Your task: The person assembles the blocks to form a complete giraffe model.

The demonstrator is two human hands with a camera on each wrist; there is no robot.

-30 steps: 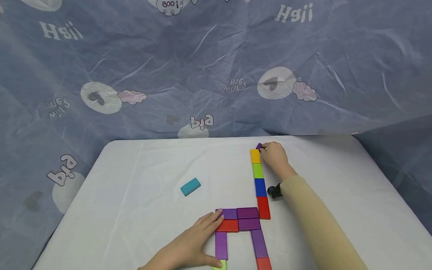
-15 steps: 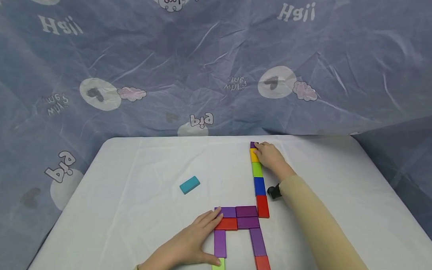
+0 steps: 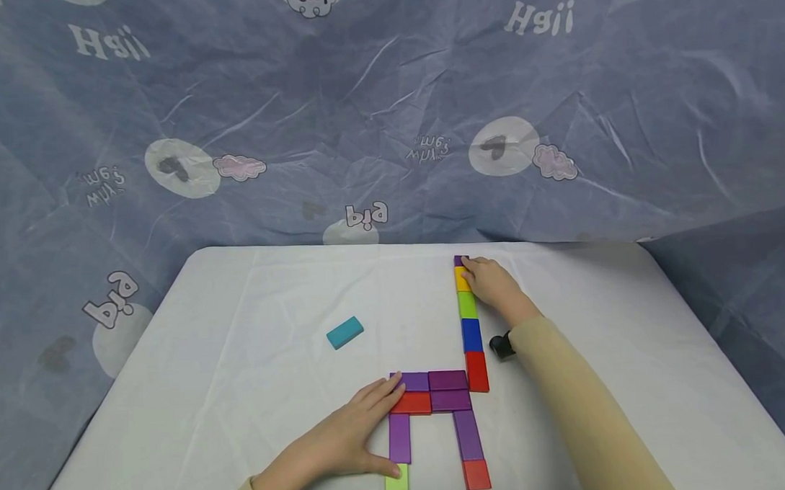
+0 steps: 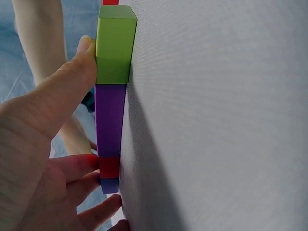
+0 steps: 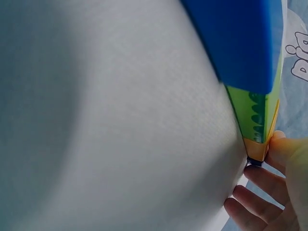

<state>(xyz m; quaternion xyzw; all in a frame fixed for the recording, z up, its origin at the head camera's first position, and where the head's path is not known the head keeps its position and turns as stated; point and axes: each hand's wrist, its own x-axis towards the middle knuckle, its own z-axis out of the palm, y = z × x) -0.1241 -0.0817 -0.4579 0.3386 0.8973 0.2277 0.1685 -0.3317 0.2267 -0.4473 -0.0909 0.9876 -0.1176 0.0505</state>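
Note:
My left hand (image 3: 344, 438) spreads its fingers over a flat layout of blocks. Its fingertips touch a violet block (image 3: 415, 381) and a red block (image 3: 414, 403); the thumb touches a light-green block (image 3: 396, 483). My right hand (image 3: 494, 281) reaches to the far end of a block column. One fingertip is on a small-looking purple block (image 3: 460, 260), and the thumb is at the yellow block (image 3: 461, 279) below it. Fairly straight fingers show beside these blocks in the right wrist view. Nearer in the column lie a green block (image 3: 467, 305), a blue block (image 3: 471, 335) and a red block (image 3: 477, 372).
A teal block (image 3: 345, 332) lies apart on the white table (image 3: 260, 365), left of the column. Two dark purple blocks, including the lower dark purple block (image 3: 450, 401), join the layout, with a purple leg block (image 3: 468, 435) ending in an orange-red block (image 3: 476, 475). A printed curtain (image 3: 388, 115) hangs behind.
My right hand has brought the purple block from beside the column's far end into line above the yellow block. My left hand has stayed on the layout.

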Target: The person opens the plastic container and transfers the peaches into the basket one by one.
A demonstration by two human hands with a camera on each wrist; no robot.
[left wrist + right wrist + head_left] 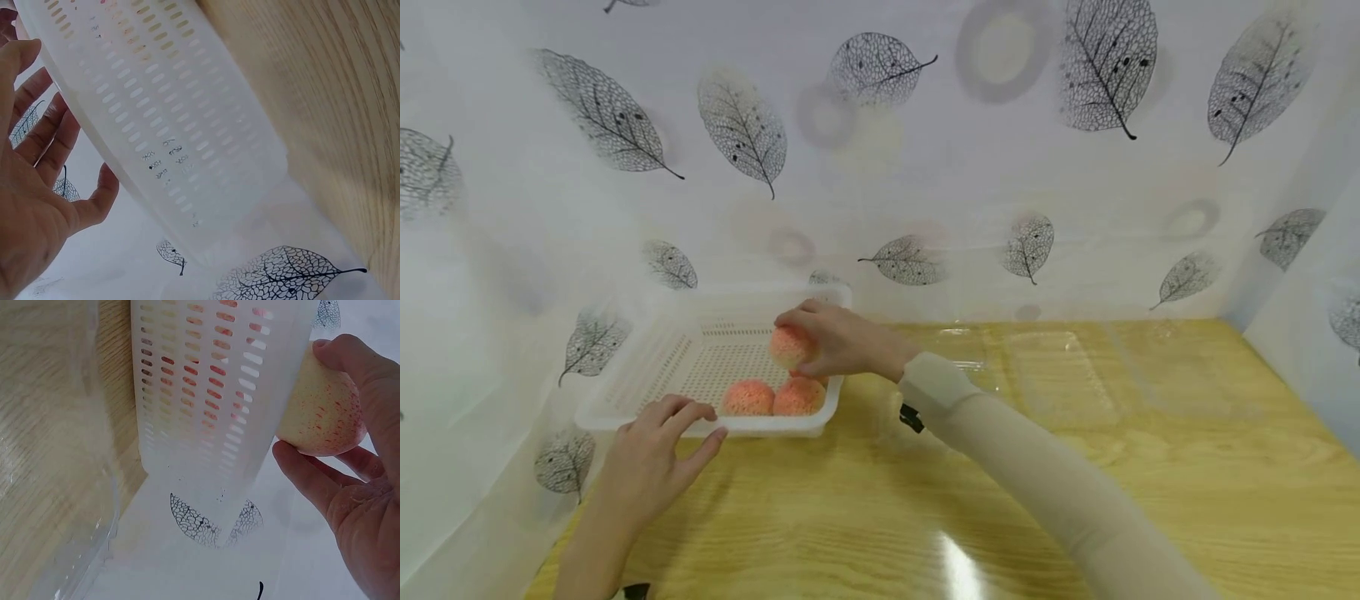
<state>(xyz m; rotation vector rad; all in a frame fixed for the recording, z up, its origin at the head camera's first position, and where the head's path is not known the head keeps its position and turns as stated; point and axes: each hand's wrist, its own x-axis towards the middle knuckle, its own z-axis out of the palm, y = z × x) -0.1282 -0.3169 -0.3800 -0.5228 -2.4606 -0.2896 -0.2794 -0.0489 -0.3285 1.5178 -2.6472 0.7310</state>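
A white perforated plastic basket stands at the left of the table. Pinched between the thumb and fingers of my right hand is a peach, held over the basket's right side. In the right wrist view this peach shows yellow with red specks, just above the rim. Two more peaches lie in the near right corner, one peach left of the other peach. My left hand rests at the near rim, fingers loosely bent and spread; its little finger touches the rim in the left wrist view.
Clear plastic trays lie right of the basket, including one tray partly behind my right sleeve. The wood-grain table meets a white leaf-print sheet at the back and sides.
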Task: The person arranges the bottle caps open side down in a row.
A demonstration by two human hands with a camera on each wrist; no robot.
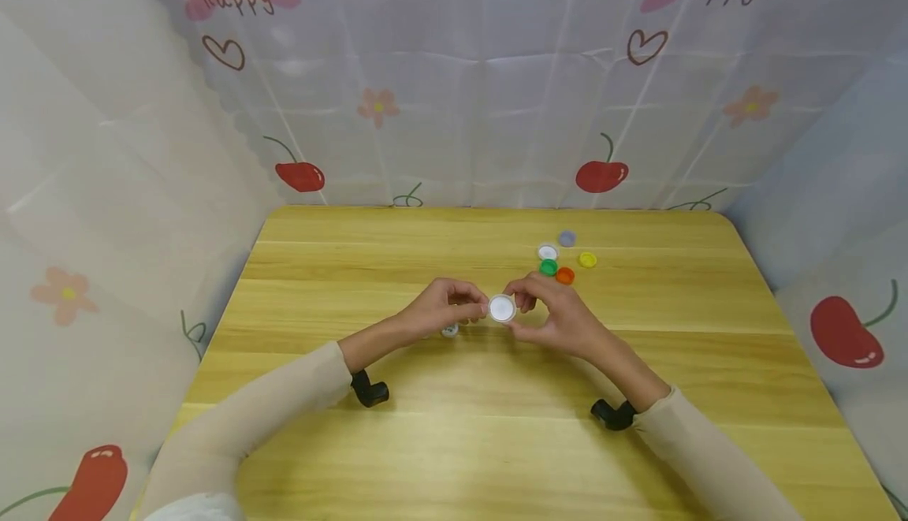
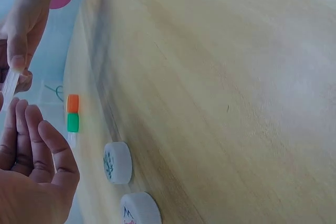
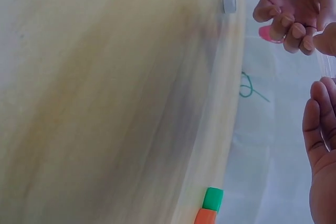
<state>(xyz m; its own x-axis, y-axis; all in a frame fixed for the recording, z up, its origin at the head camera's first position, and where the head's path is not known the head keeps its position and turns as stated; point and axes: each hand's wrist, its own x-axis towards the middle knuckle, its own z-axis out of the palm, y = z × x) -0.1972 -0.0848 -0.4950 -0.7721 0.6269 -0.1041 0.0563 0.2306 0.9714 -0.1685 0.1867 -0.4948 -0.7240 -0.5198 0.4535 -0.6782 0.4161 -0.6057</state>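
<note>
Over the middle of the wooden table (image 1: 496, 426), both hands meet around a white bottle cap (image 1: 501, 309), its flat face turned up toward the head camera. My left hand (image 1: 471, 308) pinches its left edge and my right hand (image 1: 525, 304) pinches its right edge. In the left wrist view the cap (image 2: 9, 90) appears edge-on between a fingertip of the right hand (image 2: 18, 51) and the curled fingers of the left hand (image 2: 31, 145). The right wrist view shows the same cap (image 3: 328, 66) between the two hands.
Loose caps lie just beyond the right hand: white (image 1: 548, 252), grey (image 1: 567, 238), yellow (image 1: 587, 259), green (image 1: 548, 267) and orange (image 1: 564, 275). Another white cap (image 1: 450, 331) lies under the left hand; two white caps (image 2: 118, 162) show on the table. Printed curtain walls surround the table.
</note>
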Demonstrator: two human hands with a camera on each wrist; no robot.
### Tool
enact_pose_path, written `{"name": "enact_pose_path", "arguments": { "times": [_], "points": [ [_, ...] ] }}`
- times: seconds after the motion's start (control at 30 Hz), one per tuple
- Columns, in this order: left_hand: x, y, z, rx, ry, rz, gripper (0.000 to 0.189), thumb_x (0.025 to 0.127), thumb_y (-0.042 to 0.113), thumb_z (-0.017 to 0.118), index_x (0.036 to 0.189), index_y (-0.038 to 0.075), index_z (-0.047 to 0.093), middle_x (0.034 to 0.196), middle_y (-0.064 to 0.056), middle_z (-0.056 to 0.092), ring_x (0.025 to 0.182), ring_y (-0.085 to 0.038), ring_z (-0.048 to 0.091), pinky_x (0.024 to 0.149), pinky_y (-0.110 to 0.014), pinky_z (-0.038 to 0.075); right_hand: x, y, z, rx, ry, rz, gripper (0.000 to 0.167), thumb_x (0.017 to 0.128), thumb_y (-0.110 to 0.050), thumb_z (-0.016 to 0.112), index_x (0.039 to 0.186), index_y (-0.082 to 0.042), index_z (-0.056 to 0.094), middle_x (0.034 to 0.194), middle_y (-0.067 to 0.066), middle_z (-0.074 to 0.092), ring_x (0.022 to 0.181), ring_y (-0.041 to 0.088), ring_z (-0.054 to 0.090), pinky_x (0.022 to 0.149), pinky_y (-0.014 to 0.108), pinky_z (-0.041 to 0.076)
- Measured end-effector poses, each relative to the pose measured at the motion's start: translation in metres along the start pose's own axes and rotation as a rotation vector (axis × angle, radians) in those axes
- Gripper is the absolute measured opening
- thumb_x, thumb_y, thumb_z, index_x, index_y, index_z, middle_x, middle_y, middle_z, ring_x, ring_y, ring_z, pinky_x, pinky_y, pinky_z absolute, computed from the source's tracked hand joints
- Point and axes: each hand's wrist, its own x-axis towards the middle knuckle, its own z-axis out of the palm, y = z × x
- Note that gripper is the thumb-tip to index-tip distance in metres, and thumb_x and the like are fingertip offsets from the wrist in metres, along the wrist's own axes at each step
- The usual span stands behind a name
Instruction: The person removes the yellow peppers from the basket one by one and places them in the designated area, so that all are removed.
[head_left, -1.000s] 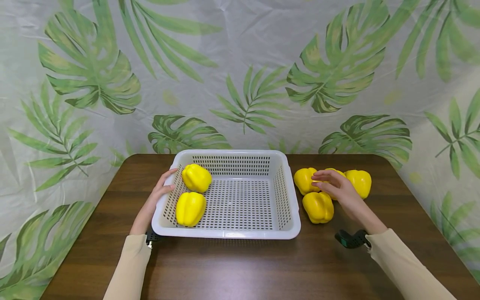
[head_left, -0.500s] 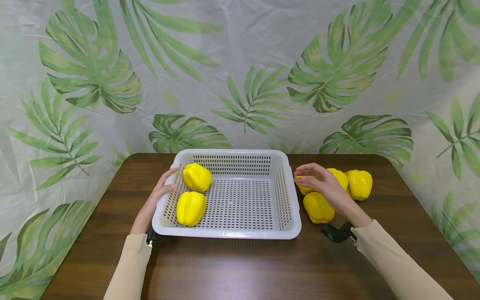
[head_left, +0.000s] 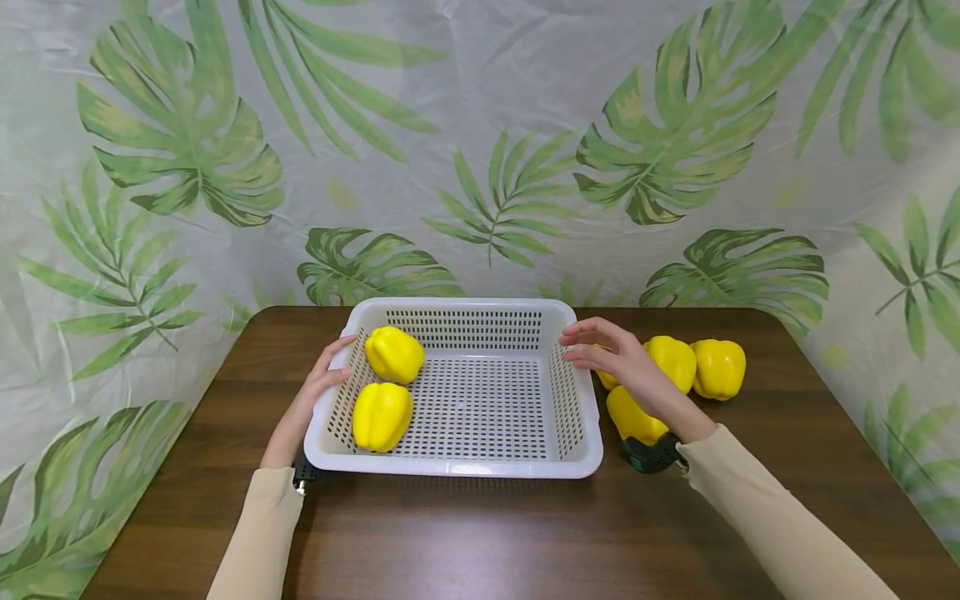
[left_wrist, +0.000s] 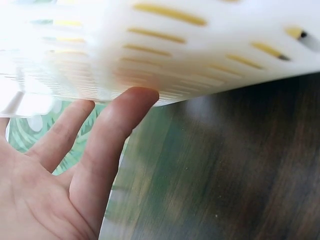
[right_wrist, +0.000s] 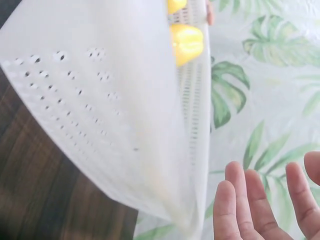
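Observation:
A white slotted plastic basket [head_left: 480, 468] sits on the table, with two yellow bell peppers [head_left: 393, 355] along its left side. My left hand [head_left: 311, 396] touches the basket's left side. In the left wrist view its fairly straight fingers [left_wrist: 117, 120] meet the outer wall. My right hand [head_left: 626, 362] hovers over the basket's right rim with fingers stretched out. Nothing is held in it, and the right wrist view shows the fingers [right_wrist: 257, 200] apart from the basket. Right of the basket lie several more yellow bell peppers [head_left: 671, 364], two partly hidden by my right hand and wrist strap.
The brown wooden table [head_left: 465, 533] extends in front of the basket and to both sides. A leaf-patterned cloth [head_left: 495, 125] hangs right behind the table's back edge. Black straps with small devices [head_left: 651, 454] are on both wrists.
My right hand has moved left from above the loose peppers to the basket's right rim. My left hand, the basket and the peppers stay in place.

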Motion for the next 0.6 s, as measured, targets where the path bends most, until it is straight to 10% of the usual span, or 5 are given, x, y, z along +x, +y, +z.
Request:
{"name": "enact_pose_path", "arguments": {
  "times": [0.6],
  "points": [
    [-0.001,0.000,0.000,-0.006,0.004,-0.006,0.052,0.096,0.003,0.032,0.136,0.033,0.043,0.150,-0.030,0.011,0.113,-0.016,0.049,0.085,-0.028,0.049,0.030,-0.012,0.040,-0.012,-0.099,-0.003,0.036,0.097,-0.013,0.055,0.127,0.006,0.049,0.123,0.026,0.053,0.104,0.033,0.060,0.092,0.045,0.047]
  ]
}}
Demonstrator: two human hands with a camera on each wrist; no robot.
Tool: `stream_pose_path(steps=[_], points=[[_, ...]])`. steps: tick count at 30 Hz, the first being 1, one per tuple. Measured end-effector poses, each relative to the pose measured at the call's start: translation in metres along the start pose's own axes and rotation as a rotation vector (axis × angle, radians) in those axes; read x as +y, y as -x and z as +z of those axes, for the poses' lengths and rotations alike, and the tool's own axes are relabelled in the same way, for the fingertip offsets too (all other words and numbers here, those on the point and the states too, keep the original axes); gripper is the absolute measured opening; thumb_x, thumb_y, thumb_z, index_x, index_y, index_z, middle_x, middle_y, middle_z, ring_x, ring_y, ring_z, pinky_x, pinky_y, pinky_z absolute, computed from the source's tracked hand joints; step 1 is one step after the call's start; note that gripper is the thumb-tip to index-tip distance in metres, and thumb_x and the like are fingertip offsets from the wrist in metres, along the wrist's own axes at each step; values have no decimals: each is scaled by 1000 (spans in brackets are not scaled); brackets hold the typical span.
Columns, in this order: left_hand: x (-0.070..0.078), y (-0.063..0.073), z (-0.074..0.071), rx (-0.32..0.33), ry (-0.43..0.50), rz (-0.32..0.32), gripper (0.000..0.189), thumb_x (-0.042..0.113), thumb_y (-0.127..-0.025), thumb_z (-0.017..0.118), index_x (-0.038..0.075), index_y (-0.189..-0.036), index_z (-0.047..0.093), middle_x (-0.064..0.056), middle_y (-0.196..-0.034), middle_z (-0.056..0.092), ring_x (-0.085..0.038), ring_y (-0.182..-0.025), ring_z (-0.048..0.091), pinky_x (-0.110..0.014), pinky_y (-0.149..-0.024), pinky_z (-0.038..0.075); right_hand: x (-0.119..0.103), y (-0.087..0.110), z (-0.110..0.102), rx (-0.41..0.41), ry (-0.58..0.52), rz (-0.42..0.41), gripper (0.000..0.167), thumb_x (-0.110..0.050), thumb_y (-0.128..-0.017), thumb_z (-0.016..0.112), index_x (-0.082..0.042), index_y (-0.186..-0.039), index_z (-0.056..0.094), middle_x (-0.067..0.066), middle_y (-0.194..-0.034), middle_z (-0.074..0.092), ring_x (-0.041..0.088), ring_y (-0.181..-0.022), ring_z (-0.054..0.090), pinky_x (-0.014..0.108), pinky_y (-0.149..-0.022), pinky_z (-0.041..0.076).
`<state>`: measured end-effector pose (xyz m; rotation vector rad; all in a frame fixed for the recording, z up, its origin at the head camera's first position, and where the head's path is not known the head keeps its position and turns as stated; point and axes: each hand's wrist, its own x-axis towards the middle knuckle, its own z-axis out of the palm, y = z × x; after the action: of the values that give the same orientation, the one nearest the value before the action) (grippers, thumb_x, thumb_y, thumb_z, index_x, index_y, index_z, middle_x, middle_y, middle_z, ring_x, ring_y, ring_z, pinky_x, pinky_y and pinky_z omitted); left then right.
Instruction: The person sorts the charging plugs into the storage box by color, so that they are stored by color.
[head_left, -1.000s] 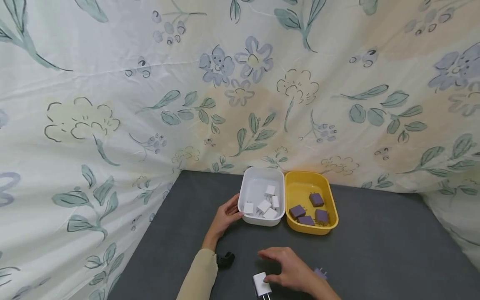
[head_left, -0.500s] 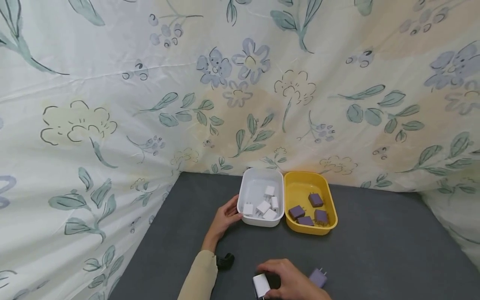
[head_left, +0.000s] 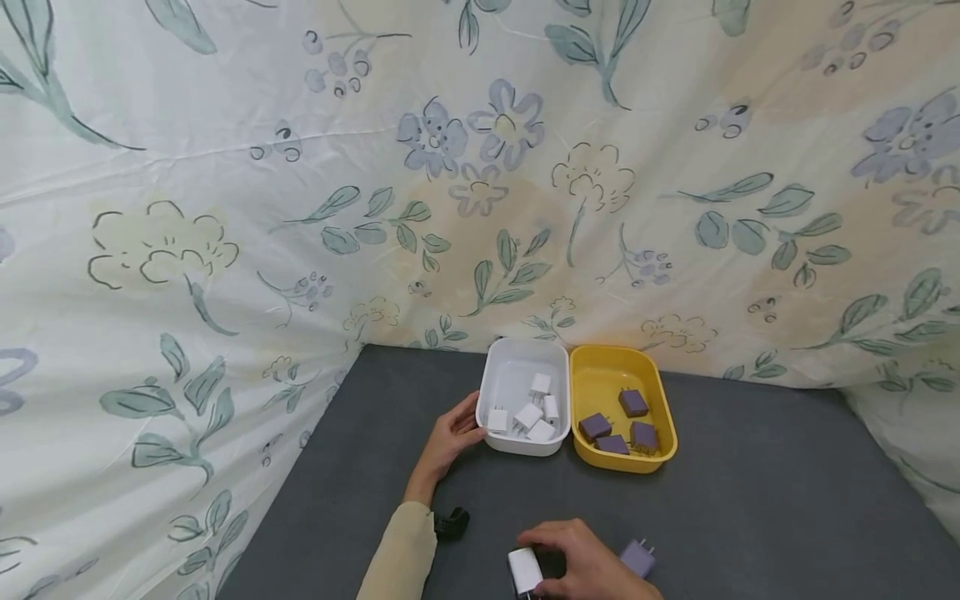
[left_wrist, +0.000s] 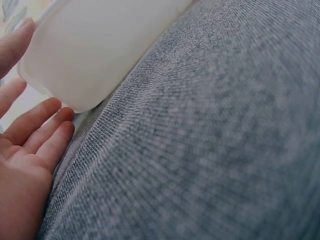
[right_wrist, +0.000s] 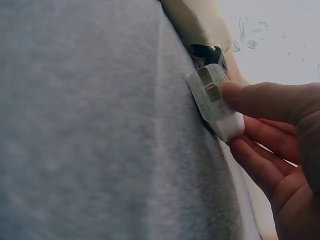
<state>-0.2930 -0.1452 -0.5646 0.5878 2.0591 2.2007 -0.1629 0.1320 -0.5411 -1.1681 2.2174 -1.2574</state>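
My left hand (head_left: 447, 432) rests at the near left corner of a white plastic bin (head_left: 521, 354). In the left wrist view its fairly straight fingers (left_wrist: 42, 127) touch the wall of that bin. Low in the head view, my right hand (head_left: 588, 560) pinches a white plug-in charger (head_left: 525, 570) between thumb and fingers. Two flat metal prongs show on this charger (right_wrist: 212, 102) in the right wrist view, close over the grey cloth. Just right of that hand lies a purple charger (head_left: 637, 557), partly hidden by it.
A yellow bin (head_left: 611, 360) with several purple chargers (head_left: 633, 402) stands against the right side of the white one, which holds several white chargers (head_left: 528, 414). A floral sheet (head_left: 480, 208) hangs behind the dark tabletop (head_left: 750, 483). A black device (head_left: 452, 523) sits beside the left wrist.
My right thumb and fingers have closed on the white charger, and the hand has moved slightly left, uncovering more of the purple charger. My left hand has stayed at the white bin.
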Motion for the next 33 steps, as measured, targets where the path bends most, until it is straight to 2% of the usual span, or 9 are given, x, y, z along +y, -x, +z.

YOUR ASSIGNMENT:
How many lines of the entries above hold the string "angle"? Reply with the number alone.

RESPONSE TO THE EXERCISE:
2